### Task description:
Within the listing below, please show every line carrying the string "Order".

### Source data:
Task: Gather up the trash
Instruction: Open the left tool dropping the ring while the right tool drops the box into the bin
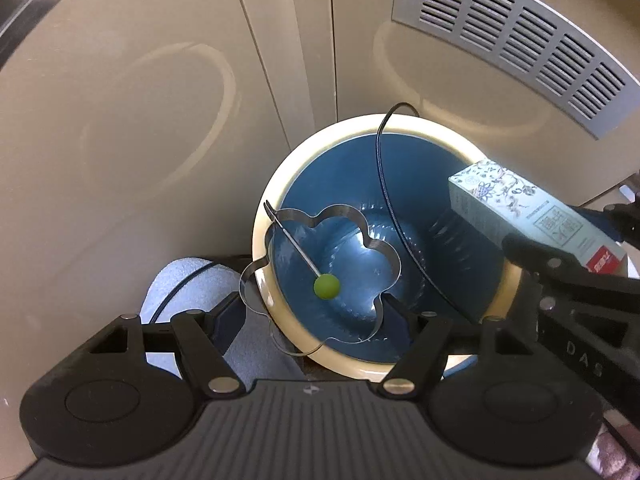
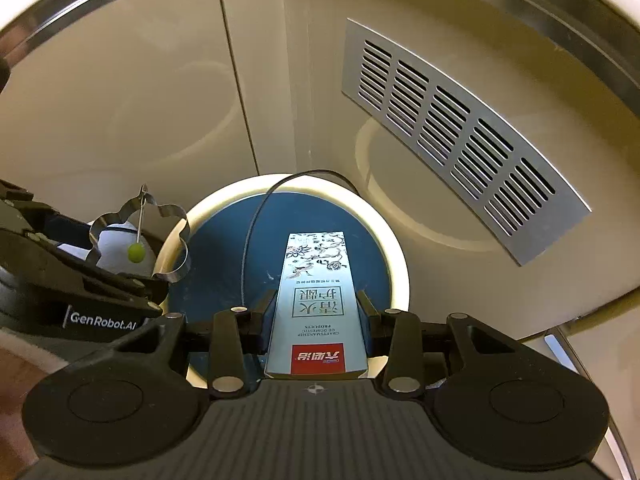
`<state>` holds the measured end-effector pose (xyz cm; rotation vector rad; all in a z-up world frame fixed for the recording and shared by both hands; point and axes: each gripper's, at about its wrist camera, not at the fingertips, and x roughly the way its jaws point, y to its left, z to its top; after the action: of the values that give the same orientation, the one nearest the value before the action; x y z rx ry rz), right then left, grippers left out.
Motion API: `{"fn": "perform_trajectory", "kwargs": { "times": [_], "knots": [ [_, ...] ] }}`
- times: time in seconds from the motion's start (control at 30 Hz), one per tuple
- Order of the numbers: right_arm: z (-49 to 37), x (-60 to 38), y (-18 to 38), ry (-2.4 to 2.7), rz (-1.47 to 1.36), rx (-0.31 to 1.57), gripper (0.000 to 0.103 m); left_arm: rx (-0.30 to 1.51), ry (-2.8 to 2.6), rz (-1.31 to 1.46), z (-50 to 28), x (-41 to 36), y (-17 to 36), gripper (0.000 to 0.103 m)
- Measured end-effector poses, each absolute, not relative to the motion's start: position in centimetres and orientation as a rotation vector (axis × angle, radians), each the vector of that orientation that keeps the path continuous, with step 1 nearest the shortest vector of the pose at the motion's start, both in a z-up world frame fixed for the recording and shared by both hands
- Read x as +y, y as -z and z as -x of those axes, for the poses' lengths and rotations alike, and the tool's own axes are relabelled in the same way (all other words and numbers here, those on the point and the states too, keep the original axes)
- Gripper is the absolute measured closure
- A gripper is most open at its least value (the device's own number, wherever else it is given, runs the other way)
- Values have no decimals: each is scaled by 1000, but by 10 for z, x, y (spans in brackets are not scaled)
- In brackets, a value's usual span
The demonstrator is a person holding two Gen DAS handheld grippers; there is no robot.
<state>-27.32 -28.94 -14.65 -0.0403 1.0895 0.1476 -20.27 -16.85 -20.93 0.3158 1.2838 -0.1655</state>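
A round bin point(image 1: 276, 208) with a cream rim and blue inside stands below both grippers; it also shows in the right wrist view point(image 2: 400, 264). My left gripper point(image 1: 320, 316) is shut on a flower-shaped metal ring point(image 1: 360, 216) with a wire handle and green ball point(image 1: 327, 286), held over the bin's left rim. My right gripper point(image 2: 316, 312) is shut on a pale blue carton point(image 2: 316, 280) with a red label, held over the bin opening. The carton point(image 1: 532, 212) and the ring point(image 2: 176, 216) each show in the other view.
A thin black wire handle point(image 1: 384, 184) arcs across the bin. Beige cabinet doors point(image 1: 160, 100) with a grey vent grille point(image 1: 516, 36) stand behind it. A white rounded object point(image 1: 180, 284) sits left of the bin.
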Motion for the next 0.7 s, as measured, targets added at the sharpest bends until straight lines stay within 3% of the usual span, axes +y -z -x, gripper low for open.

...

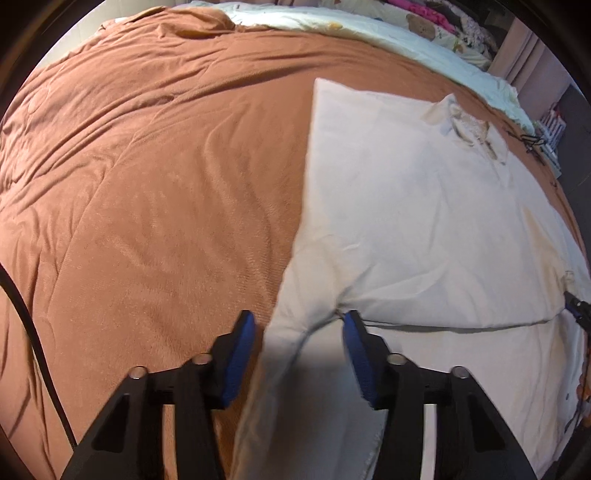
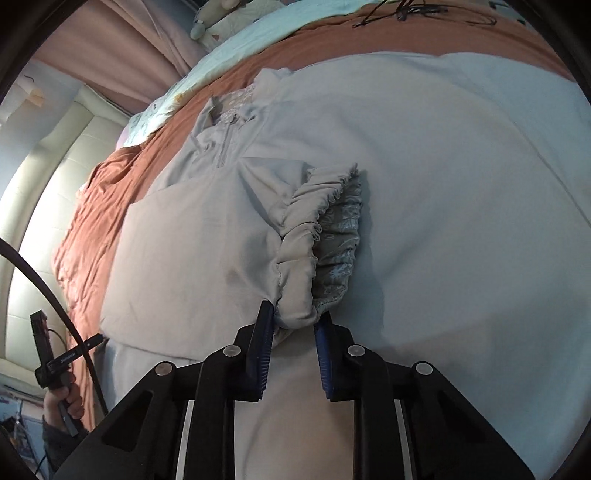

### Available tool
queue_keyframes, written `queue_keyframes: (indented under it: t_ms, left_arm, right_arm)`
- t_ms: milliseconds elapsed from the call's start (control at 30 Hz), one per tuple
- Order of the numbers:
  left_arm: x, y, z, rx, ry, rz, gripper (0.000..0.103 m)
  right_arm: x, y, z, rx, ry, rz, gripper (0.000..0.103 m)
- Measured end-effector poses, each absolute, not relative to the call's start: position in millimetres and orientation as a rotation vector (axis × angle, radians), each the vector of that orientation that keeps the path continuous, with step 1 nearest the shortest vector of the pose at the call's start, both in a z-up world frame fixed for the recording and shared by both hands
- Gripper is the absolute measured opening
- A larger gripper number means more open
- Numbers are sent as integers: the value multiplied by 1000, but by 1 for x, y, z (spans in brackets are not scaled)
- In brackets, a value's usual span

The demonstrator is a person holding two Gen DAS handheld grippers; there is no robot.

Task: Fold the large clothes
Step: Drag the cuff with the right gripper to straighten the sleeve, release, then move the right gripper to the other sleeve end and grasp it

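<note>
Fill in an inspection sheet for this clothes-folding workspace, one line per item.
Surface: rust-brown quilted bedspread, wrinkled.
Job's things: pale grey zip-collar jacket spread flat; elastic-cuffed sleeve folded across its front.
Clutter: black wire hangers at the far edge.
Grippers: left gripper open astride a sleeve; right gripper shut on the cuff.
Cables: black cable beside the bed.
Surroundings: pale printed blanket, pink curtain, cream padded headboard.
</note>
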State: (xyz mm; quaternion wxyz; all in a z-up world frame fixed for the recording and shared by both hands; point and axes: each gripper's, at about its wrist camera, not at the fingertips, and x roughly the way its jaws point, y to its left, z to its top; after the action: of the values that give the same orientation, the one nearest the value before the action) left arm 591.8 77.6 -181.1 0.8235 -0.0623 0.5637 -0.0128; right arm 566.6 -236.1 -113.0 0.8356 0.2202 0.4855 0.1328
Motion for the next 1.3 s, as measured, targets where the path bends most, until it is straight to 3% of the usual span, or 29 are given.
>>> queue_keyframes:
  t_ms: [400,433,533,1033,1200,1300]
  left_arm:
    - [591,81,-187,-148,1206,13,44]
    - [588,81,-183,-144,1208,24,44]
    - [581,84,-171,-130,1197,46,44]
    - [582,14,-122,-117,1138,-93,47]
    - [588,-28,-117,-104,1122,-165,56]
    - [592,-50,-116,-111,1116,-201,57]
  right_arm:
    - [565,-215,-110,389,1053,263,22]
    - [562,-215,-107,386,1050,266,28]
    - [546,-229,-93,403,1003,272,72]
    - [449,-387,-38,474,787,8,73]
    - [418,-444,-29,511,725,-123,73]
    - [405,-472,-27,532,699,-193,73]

### Result of the task:
- Order of the numbers: right_arm: z (-49 to 37), x (-60 to 38), y (-18 to 38), ry (-2.4 to 2.7), rz (-1.47 to 1.36), rx (-0.31 to 1.57), gripper (0.000 to 0.103 m); left_arm: rx (-0.30 to 1.51), ry (-2.8 to 2.6), rz (-1.31 to 1.46), z (-50 to 28), x (-41 to 36), y (-17 to 36), gripper (0.000 to 0.103 m)
- Order of the numbers:

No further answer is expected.